Friday, March 09, 2007

Using Darcs (and EclipseDarcs)

Radek Grzanka has asked, on the EclipseDarcs mailing list, whether I could share some experiences using Darcs in my programming team (and I'm happy to do so :-). I have introduced Darcs to my team about one and a half year ago when we started to do some projects that involved developers sitting in locations other than our office in Karlsruhe, Germany (including external developers who were located in the US), and which also involved people who are, like I was myself at the time, frequently travelling.

For me this is one important plus for Darcs: that it allows fine control over what goes into the repository while being offline (on the train, on the plane, or in a Hotel room that hasn't internet access). With source code control systems that require the presence of a server you can check in less frequently, and therefore you tend to either check in too coarse-grained, or you spend much more time figuring out which source changes belonged to which activity when you are checking in. With Darcs, on the other hand, you can code, then record, then code, record and so on, and when you go online the next time, you can still push selectively.

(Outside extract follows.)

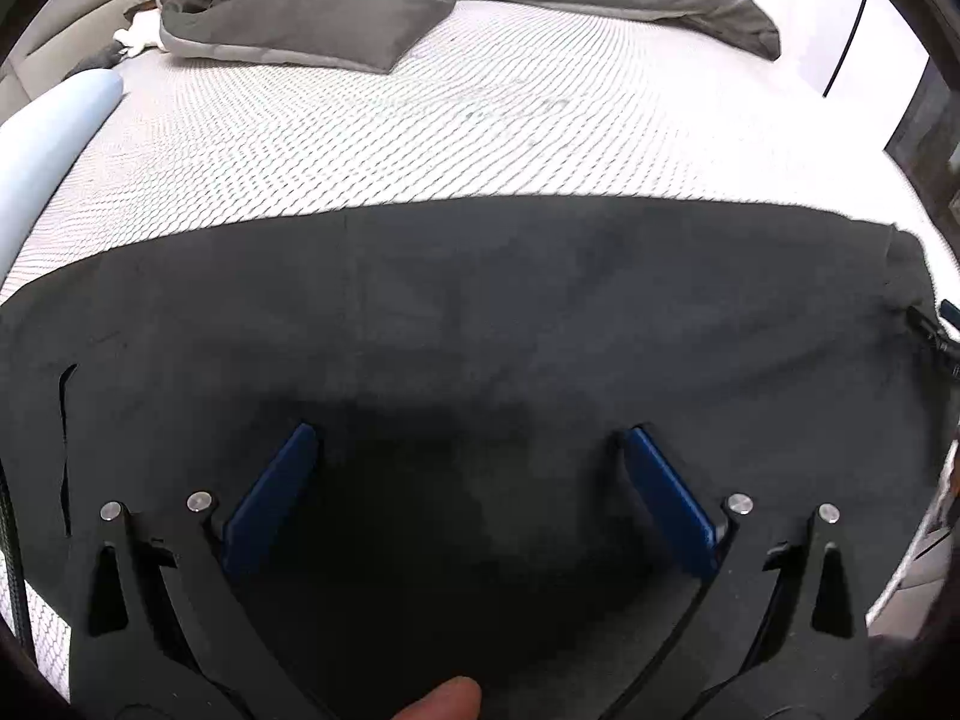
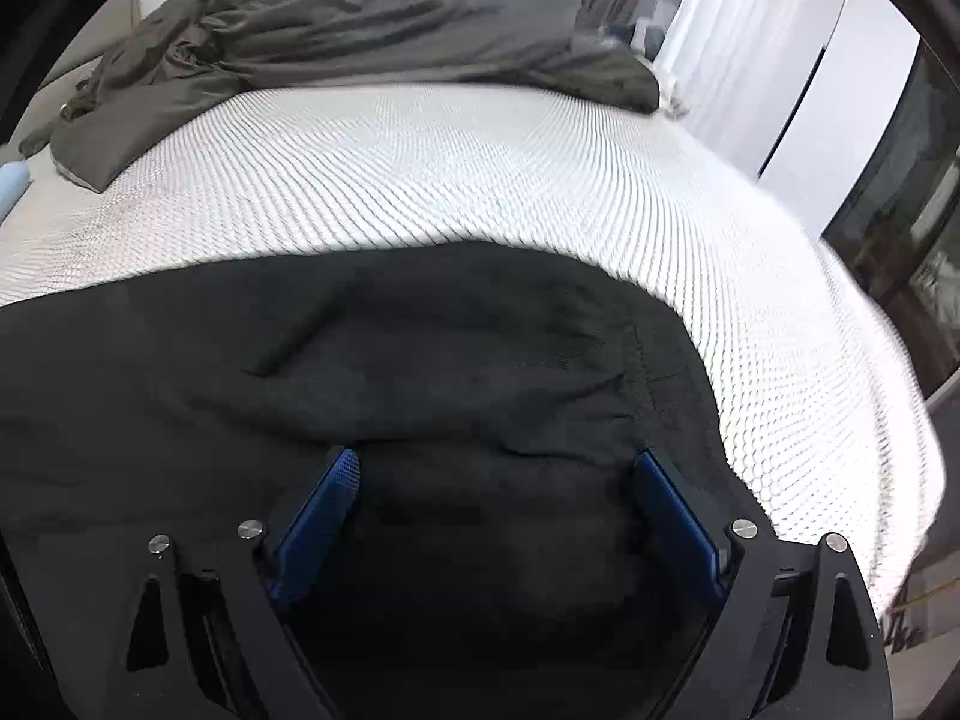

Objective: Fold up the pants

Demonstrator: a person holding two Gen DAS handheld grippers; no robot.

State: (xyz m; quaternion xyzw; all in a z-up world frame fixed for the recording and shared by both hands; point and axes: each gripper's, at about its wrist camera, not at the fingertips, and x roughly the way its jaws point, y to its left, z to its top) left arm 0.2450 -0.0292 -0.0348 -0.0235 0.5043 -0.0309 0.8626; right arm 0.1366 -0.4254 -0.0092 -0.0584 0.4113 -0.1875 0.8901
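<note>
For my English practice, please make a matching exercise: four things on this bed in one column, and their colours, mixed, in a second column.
Things:
1. pants
2. duvet
3. mattress
4. roll

Colours:
a. white with a dotted pattern
b. pale blue
c. black
d. olive grey

Pairs: 1-c, 2-d, 3-a, 4-b

Black pants on a white bed patterned with fine dark dotted wavy lines. Olive-grey duvet with a paler grey edge. Pale blue roll at left. Black tongs with blue pads; same on the other tongs.
</note>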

The teams we are working in are relatively small (up to six people, with some fluctuation), so I couldn't say much on how it works with really big teams. But for us it worked out really well. Darcs is pretty easy to learn and also definitely fun to work with, and that was consistently the feedback I got from all developers. (It also has the occasional bug or sluggishness, especially on Windows, but that's far short of the big-time sucking that CVS can be, in my experience.)

Darcs is also helpful with branching, which we do a reasonable amount of. However, in this area one still needs some tools or techniques around it, mostly for figuring out diffs between branches. This is one of the areas where EclipseDarcs comes in very handy, namely the repository browsing perspective that allows to conveniently inspect patches. (I have also started work on a repo diff view for the Darcs repository browsing perspective, exactly from this background.) The most needed tool there is a viewer that supports viewing patch dependencies. For instance, imagine you have one release repository and one development repository. The latter holds a bunch of patches which are not yet in the release repository. Someone has the job to 'release' some patches from the development repo to the release repo. So it is important for that guy to see which patches depend on which others, in order to figure out what minimally must be pushed.

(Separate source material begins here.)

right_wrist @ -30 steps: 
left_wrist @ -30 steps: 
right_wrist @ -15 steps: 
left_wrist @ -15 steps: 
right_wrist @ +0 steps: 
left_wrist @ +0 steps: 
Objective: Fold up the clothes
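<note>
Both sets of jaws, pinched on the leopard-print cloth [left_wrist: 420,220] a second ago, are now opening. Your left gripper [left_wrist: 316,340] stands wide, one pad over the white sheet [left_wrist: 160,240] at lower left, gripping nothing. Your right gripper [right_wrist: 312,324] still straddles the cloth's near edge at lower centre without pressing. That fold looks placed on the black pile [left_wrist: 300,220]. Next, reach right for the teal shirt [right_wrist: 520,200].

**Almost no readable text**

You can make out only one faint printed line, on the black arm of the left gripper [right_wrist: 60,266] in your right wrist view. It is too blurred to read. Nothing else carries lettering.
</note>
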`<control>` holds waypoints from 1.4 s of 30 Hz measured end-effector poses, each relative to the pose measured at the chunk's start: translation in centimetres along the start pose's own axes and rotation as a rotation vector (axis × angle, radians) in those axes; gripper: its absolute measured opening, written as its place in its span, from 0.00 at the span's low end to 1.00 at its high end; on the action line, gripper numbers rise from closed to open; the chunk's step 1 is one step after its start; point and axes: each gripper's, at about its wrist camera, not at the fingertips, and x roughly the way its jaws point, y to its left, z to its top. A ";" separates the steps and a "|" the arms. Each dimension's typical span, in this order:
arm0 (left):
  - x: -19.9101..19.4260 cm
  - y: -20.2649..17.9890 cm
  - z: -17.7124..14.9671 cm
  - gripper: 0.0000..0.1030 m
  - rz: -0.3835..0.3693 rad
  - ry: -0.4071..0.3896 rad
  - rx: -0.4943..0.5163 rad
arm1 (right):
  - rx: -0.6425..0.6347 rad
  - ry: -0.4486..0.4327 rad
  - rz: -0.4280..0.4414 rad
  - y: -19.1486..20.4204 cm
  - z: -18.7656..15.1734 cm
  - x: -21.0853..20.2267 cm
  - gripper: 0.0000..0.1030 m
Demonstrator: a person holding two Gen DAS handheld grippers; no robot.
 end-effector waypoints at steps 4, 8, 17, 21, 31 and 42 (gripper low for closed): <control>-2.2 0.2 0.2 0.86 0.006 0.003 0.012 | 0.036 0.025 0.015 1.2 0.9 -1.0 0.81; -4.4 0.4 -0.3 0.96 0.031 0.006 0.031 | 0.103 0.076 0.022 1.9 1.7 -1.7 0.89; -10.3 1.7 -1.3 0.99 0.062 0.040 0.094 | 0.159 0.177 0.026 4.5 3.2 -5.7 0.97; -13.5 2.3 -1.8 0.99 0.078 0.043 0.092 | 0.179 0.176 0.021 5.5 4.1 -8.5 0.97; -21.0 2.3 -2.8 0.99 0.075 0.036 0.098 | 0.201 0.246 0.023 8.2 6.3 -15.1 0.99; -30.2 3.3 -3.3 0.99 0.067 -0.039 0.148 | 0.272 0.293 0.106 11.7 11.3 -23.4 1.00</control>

We typically have one central repository on an intranet server that we call the integration repo, or development repo. Developers work on local repos on their machines, and record changes there. All our work items, bug fixes and tasks that we do are structured in an issue tracker. So typically, when somebody has done some implementation task, that's associated with an issue tracker ID and recorded so (stating the issues tracker ID first thing in the patch comment). After that, it is usually either pushed to the integration repo, or sent to another developer who reviews it and then pushes it. On the integration repo, we have automated processes that build, collect compiler warnings, run CheckStyle, run JUnit, run PDE JUnit and so on. That way, we get early feedback about integration problems (that is, problems that go further than simple conflicts in the source text). This sort of setup is relatively common today (much more so than when we introduced it, some five years ago), and often called 'continuous integration'. It is one of the most valuable practices in software development in my view; however, it requires a certain insight and co-operation from the team. (As with many of these so-called 'agile' practices, the people in your team need to understand and value them - else they won't work much better than any other methodologies.) In our practice, we try to push and pull as often as possible (several times a day). This helps to have the entire team up-to-date with recent changes to the code base, and reduces the chance of integration problems.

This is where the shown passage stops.